=== Exercise ===
Starting at the first line, reproduce the listing below in full, exactly as given.

------ Dataset section

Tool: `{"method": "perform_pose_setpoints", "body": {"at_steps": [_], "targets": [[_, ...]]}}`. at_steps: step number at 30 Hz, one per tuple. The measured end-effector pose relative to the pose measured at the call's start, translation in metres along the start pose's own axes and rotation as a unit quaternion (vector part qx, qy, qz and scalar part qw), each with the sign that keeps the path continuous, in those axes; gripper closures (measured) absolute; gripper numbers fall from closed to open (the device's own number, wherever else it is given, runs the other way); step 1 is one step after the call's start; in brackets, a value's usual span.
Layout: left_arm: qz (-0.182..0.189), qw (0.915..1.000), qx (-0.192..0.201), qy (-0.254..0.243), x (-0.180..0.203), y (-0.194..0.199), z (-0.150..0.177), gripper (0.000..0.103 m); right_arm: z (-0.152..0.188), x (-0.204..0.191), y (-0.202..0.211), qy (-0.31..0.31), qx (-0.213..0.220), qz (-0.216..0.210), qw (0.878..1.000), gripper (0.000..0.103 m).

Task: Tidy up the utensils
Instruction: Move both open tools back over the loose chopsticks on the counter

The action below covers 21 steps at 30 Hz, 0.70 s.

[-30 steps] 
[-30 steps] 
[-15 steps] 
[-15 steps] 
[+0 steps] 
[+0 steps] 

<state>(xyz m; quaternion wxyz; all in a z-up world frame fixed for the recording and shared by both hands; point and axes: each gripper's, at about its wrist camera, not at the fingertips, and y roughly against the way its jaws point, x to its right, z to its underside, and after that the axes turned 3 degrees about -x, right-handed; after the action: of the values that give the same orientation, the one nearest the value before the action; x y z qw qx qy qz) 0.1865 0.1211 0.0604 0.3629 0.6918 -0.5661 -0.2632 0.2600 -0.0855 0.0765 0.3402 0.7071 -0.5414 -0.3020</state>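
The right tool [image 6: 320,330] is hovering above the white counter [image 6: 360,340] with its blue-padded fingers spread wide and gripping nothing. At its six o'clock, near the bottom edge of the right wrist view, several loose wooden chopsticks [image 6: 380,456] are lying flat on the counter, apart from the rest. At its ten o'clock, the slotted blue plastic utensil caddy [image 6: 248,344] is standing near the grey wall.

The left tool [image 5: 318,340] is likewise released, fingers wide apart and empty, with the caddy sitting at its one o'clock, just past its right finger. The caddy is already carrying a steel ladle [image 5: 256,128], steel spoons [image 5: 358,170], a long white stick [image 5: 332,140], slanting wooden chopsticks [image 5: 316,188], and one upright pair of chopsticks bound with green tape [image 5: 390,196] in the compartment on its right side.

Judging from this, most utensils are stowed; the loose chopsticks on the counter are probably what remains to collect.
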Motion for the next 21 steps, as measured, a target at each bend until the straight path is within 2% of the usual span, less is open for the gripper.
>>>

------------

=== Your solution ===
Tool: `{"method": "perform_pose_setpoints", "body": {"at_steps": [_], "targets": [[_, ...]]}}`. at_steps: step number at 30 Hz, one per tuple. The measured end-effector pose relative to the pose measured at the call's start, translation in metres along the start pose's own axes and rotation as a unit quaternion (vector part qx, qy, qz and scalar part qw), each with the sign that keeps the path continuous, in those axes; gripper closures (measured) absolute; gripper numbers fall from closed to open (the device's own number, wherever else it is given, runs the other way); step 1 is one step after the call's start; in brackets, a value's usual span.
Layout: left_arm: qz (-0.182..0.189), qw (0.915..1.000), qx (-0.192..0.201), qy (-0.254..0.243), x (-0.180..0.203), y (-0.194..0.199), z (-0.150..0.177), gripper (0.000..0.103 m); right_arm: z (-0.152..0.188), x (-0.204..0.191), y (-0.202..0.211), qy (-0.31..0.31), qx (-0.213..0.220), qz (-0.216..0.210), qw (0.878..1.000), gripper (0.000..0.103 m).

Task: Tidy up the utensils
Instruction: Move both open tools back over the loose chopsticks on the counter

The action below covers 21 steps at 30 Hz, 0.70 s.

[-30 steps] 
[-30 steps] 
[-15 steps] 
[-15 steps] 
[+0 steps] 
[+0 steps] 

<state>(xyz m; quaternion wxyz; all in a z-up world frame fixed for the recording and shared by both hands; point and axes: each gripper's, at about its wrist camera, not at the fingertips, and y roughly against the way its jaws point, x to its right, z to its underside, and after that the axes turned 3 degrees about -x, right-handed; after the action: of the values that give the same orientation, the one nearest the value before the action; x y z qw qx qy qz) 0.1865 0.1211 0.0604 0.3629 0.6918 -0.5661 -0.2632 0.2600 -0.0855 0.0765 0.3402 0.7071 -0.5414 -0.3020</state>
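The right tool [image 6: 320,330] is hovering above the white counter [image 6: 360,340] with its blue-padded fingers spread wide and gripping nothing. At its six o'clock, near the bottom edge of the right wrist view, several loose wooden chopsticks [image 6: 380,456] are lying flat on the counter, apart from the rest. At its ten o'clock, the slotted blue plastic utensil caddy [image 6: 248,344] is standing near the grey wall.

The left tool [image 5: 318,340] is likewise released, fingers wide apart and empty, with the caddy sitting at its one o'clock, just past its right finger. The caddy is already carrying a steel ladle [image 5: 256,128], steel spoons [image 5: 358,170], a long white stick [image 5: 332,140], slanting wooden chopsticks [image 5: 316,188], and one upright pair of chopsticks bound with green tape [image 5: 390,196] in the compartment on its right side.

Judging from this, most utensils are stowed; the loose chopsticks on the counter are probably what remains to collect.
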Motion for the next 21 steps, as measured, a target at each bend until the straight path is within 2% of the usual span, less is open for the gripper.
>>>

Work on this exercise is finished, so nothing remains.